Ceph – Diff between erasure and replicated pool type

Here, I just collected information from multiple docs (from blogs and ceph docs) for easy to understand the replicated and erasure code pool type.

A Ceph pool is associated to a type to sustain the loss of an OSD (i.e. a disk since most of the time there is one OSD per disk). The default choice when creating pool is replicated, meaning every object is copied on multiple disks. The Erasure code  pool type can be used instead to save space.

We can set how many OSD are allowed to fail without losing data. The pool type which may either be replicated to recover from lost OSDs by keeping multiple copies of the objects or erasure to get a kind of general RADI5  capability.

Replicated pools

  1. It is the desired number of copies/replicas of an object.
  2. A typical configuration stores an object and one additional copy (i.e., size = 2).
  3. The replicated pools require more raw storage,  but implement all Ceph operations.
  4. It is the ruleset specified by the osd pool default crush replicated ruleset config variable.
  5. The replicated pool crush ruleset targets faster hardware to provide better response times.

Calculating the storage of a replicated pool is easy.  Just divide the amount of space you have by the “size” (number of replicas) of the storage pool.

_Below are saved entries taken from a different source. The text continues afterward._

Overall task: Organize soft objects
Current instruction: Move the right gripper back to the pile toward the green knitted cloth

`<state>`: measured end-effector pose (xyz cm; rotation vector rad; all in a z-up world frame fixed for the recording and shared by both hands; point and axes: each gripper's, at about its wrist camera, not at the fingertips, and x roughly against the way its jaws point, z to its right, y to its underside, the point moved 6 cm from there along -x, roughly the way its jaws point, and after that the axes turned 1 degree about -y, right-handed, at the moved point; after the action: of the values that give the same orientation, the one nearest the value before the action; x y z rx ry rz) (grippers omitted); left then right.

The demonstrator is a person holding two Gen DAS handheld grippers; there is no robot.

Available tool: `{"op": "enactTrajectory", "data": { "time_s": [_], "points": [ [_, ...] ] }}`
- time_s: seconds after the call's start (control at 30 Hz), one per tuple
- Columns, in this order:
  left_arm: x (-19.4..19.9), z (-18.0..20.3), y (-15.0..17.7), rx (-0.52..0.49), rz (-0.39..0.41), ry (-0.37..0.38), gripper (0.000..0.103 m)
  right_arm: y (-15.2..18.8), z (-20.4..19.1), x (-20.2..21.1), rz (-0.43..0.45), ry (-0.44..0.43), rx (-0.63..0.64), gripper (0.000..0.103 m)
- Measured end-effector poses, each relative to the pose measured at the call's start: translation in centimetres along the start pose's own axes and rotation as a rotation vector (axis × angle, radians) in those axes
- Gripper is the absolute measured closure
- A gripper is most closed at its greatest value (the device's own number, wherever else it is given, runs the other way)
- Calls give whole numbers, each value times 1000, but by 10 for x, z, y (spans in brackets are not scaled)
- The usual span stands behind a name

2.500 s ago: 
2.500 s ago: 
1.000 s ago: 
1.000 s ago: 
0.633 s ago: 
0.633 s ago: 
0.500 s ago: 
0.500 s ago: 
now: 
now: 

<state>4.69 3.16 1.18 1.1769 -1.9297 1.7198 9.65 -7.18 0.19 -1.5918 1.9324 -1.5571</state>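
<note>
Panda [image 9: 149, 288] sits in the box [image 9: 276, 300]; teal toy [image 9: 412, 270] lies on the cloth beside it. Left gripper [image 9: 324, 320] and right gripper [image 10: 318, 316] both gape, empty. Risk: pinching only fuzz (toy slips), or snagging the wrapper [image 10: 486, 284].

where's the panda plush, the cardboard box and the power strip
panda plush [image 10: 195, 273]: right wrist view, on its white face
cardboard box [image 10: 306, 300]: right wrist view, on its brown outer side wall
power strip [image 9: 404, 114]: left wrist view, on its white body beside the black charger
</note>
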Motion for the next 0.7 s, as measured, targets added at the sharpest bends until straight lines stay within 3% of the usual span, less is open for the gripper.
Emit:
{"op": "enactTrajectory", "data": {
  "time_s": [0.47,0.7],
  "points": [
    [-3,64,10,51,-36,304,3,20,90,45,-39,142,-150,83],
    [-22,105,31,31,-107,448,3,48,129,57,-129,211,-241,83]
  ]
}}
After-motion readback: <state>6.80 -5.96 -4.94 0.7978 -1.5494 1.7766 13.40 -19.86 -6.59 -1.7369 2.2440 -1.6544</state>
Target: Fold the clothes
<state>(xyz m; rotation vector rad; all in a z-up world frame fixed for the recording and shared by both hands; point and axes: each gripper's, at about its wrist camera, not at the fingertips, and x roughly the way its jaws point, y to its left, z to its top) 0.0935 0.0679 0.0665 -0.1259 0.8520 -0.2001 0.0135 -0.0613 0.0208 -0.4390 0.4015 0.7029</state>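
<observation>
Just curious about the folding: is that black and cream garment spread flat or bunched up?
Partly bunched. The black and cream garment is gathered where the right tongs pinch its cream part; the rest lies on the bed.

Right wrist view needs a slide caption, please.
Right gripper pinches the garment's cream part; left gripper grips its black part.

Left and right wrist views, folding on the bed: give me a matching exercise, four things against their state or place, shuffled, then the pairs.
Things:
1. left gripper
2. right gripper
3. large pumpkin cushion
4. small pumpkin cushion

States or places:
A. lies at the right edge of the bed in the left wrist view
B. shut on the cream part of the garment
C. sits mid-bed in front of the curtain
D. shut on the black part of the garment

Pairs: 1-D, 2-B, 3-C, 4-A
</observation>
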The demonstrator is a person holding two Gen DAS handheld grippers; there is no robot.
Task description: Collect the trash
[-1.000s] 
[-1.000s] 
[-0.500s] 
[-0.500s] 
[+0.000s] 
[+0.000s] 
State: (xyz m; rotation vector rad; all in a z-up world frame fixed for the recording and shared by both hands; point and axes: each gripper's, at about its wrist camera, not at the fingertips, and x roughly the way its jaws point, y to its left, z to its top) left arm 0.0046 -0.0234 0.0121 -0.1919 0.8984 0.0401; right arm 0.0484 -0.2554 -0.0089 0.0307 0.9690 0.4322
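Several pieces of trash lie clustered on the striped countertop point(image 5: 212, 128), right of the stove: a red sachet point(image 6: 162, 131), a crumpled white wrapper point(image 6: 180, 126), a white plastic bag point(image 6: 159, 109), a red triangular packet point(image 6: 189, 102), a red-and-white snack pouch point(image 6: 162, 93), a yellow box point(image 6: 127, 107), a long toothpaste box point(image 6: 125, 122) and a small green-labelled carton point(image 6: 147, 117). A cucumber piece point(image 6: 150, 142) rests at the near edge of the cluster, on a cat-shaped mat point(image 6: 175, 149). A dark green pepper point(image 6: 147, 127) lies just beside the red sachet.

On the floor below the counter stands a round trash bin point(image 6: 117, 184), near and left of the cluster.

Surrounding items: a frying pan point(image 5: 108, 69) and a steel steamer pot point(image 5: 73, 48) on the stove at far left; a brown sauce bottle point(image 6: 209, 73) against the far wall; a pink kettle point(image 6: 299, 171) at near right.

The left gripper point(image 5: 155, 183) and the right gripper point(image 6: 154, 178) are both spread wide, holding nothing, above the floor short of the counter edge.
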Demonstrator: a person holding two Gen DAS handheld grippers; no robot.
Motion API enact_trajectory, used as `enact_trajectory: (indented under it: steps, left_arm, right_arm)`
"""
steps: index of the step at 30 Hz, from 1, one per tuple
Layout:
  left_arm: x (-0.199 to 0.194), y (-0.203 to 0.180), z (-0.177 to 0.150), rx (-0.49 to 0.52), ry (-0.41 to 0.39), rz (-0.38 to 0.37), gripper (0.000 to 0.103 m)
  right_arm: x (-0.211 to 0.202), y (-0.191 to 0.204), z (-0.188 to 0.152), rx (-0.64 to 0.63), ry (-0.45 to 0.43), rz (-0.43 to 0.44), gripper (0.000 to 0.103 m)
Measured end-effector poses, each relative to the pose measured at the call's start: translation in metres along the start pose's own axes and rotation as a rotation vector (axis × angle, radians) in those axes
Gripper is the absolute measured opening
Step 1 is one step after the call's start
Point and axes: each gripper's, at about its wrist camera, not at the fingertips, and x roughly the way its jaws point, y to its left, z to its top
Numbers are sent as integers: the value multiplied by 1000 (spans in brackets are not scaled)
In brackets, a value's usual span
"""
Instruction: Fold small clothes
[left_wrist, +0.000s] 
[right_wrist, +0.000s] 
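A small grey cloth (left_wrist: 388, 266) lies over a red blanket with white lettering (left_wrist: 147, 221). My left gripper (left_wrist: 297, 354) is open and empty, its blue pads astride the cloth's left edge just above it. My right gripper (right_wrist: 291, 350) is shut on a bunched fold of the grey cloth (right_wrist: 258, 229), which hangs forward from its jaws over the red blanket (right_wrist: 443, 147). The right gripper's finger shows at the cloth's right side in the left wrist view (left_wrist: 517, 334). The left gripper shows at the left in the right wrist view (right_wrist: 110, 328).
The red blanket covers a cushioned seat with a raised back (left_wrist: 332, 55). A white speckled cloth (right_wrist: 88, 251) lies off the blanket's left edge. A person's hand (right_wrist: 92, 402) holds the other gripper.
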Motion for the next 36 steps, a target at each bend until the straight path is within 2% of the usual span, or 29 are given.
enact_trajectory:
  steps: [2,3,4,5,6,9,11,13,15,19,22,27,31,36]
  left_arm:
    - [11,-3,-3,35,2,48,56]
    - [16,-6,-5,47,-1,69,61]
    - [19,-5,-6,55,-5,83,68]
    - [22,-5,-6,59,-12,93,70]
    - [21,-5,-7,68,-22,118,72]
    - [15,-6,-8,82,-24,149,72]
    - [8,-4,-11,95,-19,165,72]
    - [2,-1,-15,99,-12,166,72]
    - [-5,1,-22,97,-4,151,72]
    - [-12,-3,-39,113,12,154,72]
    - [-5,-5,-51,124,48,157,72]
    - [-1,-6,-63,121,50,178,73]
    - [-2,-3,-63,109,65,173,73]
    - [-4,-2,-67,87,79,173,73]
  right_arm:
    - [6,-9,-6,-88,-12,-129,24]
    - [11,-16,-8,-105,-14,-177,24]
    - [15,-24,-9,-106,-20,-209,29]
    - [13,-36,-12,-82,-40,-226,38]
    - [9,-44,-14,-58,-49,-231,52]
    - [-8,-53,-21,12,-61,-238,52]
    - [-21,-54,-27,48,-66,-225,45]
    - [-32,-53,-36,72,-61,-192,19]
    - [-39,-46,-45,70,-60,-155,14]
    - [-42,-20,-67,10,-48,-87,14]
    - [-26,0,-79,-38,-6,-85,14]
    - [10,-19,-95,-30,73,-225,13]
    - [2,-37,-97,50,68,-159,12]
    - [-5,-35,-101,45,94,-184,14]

For ex: Let’s work with some rough numbers: 25 OSDs of 4TB each.

Raw size: 25*4  = 100TB
Size 2  : 100/2  = 50TB
Size 3  : 100/3  = 33.33TB

Replicated pools are expensive in terms of storage.

Erasure coded pools  –  

Erasure coding (EC) is a method of data protection in which data is broken into fragments , encoded and then store in a distributed manner. Erasure coding makes use of a mathematical equation to achieve data protection. The entire concept revolves around the following equation.

n = k + m  where , 
k  =  The number of chunks original data divided into.
m =  The extra codes added to original data chunks to provide data protection.
n  =  The total number of chunks created after erasure coding process.
  1. It is the number of coding chunks (i.e. m=2 in the erasure coded profile) .
  2. It require less raw storage but only implement a subset of the available operations for instance, partial write is not supported).
  3. it is erasure-code if the default erasure code profile is used or {pool-name} otherwise.
  4. This ruleset will be created implicitly if it doesn’t exist already.
  5. The erasure-coding support has higher computational requirements.
  6. The erasure-coded pool crush ruleset targets hardware designed for cold storage with high latency and slow access time.
Recovery : To perform recovery operation, we would require any k chunks out of n chunks and thus can tolerate failure of any chunks
Reliability Level : We can tolerate failure upto any m chunks.
Encoding Rate (r) : r = k / n , where r < 1
Storage Required : 1 / r
N = 5 , K = 3 AND M = 2  ( M = N - K )
So  2  coded chunks will be added to 3 data chunks to form 5 total chunks that will be stored distributedly. In an event of failure , to construct the original file , we need any 3 chunks out of these 5 chunks to recover it. Hence in this example we can manage loss of any 2 chunks.
Encoding rate (r) = 3 / 5 = 0.6 < 1
Storage Required = 1 / 0.6 = 1.6 times of original file.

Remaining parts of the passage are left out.